Equal-access model not the answer to encouraging legitimate discrimination claims

The Law Council of Australia does not believe an equal-access model, as currently being considered by Parliament, is the best way to encourage Australians to pursue legitimate discrimination claims.

“The commendable objective of the Human Rights Commission Amendment (Costs Protection) Bill 2023 (Cth) is to address the risk that the possibility of facing an adverse costs order may discourage an individual from commencing a federal discrimination proceeding,” Law Council of Australia President, Mr Greg McIntyre SC said.

Appearing before the Senate Legal and Constitutional Affairs Committee yesterday, the Law Council noted that the intent of the Bill is to protect applicants from adverse costs orders in most circumstances, including where their claim is dismissed. An adverse costs order means the applicant must pay their own and the respondent’s legal costs.

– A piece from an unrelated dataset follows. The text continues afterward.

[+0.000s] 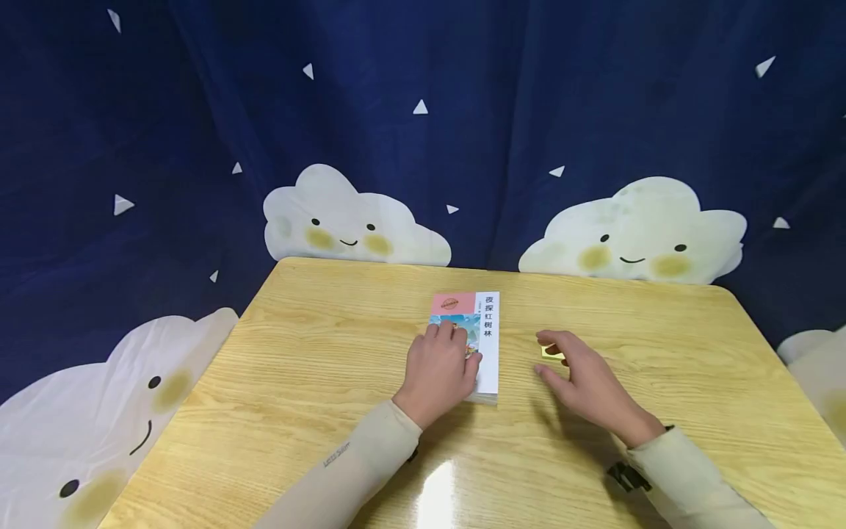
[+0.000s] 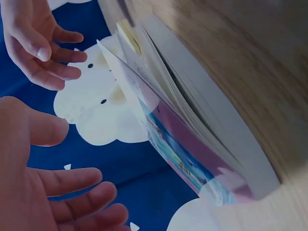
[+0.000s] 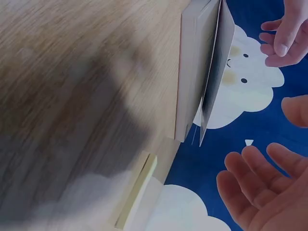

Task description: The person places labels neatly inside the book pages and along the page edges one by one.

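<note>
A paperback book [image 1: 488,360] with a pink, blue and white cover lies flat on the wooden table, its front cover lifted slightly off the pages in both wrist views. Over its left side hovers my left hand [image 1: 438,371], fingers loosely bent and apart from the cover in the left wrist view [image 2: 62,192]. To the right, my right hand [image 1: 591,386] is held above the table with thumb and fingers spread, gripping nothing. A small yellow pad [image 1: 550,354] lies on the table beyond that hand, partly hidden by its fingers; the right wrist view shows the pad [image 3: 137,195] beside the book.
The light wooden table [image 1: 297,345] has rounded far corners. Behind it hangs a dark blue curtain [image 1: 370,88] with smiling white clouds and small white triangles. A bright reflection [image 1: 436,496] lies on the tabletop near the front.
</note>
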`<state>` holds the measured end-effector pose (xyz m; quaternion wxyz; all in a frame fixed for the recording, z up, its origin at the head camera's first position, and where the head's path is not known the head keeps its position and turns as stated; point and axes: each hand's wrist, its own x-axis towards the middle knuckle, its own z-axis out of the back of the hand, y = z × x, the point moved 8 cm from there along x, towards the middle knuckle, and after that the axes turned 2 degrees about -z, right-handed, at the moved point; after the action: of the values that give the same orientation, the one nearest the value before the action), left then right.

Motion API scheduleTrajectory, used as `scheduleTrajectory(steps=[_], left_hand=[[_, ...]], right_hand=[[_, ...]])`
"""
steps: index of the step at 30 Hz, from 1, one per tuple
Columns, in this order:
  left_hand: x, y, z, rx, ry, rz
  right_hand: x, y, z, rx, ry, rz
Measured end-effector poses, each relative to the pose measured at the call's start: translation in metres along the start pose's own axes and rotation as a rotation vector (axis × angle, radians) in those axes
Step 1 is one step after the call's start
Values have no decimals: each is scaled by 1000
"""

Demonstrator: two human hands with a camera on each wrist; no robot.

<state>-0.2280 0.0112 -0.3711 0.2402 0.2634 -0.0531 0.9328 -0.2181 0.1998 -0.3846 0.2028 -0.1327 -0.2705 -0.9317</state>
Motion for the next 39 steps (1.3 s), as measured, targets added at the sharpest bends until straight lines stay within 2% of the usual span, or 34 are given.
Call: scheduleTrajectory(steps=[4, 8, 13, 18, 27, 34, 39], left_hand=[[5, 1, -9, 12, 46, 45], [8, -2, -22, 21, 130, 86], [12, -7, -38, 41, 265, 129], [13, -11, -52, 81, 404, 160], [14, -24, -69, 154, 500, 176], [18, -34, -82, 312, 568, 163], [23, -39, -90, 273, 600, 186]], right_hand=[[2, -2, -4, 27, 17, -12], [1, -5, -5, 47, 28, -33], [2, -8, -5, 74, 41, -64], [5, -8, -8, 75, 53, -55], [6, -9, -15, 86, 85, -63], [9, -10, -17, 93, 90, -63], [9, -11, -18, 90, 91, -65]])
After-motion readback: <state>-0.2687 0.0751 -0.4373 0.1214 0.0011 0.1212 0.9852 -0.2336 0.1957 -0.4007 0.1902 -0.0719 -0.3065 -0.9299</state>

“Our legal system must not deter victim-survivors of sexual harassment and other forms of discrimination from holding their persecutors to account,” Mr McIntyre said.

“However, this Bill tilts the balance in such a way that it could increase unmeritorious claims and reduce incentives for parties to engage genuinely with the Australian Human Rights Commission’s (AHRC’s) conciliation processes and, later, in any alternative dispute processes available in the courts and settlement negotiations.